Thinking About Inclusive Museums in the UK, Center for the Future of Museums Blog, 18 August 2016
Hi, Nicole here! As part of my work as a Mellon/ACLS fellow with CFM, I’m focusing on a constellation of issues related to museums and labor, including pathways to museum employment; wage equity in the sector; workforce practices promoting access and inclusion; and employee retention. A recent report of the UK Museums Association connects all of these issues in order to recommend some better practices that its member museums can use to reduce discrimination in the field. Although museums in the UK and the US operate in profoundly different political and economic landscapes—and with vastly different funding structures—I believe the Museums Association’s report has some important resonances with current discussions of diversity and inclusion in the US, including in AAM’s strategic plan. I urge you to take a look at the full report, share it with colleagues, and use it to guide your own thinking about diversity and inclusion in the field.
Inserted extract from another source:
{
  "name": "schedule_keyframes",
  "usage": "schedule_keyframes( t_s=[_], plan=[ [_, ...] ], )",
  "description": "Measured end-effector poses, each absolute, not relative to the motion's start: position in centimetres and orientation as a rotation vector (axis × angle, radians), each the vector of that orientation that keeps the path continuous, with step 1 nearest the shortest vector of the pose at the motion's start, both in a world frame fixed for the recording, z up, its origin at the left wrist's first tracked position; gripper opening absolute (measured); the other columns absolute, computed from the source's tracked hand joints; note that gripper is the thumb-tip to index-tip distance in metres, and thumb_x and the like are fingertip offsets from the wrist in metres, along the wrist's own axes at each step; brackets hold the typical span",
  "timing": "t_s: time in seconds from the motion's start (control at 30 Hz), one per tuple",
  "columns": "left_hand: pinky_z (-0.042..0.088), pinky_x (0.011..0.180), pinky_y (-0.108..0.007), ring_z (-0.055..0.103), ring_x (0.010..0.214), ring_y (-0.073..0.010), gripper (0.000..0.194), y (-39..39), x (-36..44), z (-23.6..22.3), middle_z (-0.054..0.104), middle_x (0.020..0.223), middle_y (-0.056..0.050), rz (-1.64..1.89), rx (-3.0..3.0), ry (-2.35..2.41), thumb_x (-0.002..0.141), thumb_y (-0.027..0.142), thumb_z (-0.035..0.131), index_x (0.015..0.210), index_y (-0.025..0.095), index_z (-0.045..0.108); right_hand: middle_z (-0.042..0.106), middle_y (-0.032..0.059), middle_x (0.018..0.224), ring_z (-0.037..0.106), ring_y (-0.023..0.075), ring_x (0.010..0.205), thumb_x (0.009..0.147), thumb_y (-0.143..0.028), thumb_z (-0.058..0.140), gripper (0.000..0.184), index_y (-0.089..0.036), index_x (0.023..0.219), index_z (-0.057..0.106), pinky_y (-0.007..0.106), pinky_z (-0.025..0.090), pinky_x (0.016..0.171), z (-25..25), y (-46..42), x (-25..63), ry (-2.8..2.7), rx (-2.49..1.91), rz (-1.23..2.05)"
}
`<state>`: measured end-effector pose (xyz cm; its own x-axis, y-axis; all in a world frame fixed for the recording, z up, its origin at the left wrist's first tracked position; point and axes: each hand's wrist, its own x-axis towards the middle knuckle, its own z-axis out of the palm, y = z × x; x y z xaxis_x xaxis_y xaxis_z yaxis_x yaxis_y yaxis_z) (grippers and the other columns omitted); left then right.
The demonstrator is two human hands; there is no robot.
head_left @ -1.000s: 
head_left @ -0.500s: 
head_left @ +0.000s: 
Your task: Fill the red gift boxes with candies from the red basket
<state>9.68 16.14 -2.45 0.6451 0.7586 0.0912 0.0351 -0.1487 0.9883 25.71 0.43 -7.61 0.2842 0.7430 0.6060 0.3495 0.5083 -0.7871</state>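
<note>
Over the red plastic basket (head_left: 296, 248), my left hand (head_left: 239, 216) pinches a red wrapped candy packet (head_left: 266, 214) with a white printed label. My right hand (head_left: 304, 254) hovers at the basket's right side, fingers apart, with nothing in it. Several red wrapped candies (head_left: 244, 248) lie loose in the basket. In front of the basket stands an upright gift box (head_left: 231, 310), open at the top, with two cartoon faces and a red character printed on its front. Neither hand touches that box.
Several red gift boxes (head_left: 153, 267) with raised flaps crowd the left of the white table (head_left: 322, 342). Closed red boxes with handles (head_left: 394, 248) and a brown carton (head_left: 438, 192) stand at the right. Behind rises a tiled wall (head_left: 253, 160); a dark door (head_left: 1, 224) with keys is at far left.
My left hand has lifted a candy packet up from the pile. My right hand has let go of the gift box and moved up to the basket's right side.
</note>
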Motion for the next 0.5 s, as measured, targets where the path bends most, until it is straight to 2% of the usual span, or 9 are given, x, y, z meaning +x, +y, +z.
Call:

Last month, the UK Museums Association released a report examining the landscape of diversity, accessibility, equity, and inclusion in museums across the four nations of United Kingdom. Titled, “Valuing Diversity:The Case for Inclusive Museums,” the paper is part of the Transformers program, an initiative designed to promote innovative thinking among mid-career museum professionals. The piece is the product of a year-long research project exploring internal workforce dynamics. It features responses gathered from surveys of some 80 museum professionals about the state of inclusion in their individual institutions.
There is so much good thinking and persuasive reflection in the report. I especially appreciate how it places recruitment, day-to-day interactions, and audience engagement as part of a larger ecosystem of museum practice. It is tempting to focus our diversity efforts on outreach. But, this approach can reinforce an “us vs. them” binary. As Porchia Moore notes, diversity efforts that propose to bring so-called outsiders into museums can sometimes “send the message that museums are founded upon a dominant culture’s values” alone, without creating a framework for broadening authority in our institutions.